In the UK, tasers are currently limited for use by authorised firearms officers, as an alternative to lethal force - a restriction which we welcome. Yet the UK government is already under pressure to widen this deployment. At least one Chief Constable, Merseyside's Brian Hogan-Howe, has called for their deployment to all patrolling police officers . Press comment by the PSNI has also indicated that the Chief Constable Hugh Orde's current proposal for a limited introduction of tasers is a "pilot" which could lead to wider deployment .
If the guidelines for taser deployment are widened this would break with the stated UK policing tradition of using only minimal force.

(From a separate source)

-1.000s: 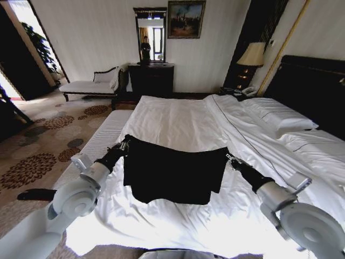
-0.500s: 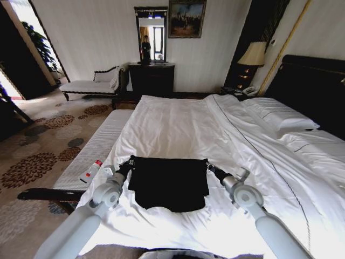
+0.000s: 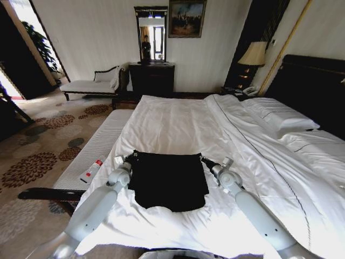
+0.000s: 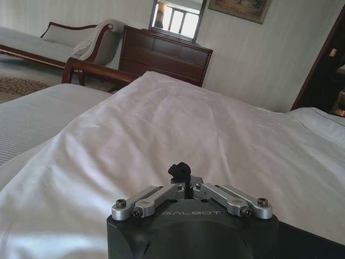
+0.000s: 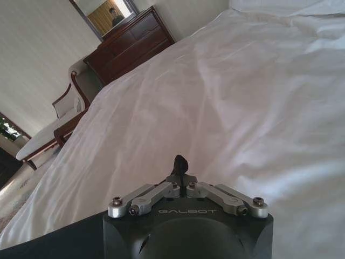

In conclusion, Amnesty International believes that any decision to authorise the deployment of tasers must be taken with due caution. We are therefore concerned at both the speed of your consultation and at the content of the annex to your letter of 7 March. This, we believe, does not adequately highlight the potential risks pertaining to vulnerable groups or refer to deaths in north America associated with taser use. We therefore urge the Policing Board to extend its consultation period and meanwhile provide the full range of evidence currently available on the effects of tasers and their safety.
Amnesty International also calls on the Policing Board to stress the need for more rigorous, independent review of the effects of tasers and their safety. The Board should also explicitly reject the notion that deployment to Specialist Firearms Officers is a pilot exercise that can lead to wider deployment within the PSNI before such further rigorous, independent research has been conducted.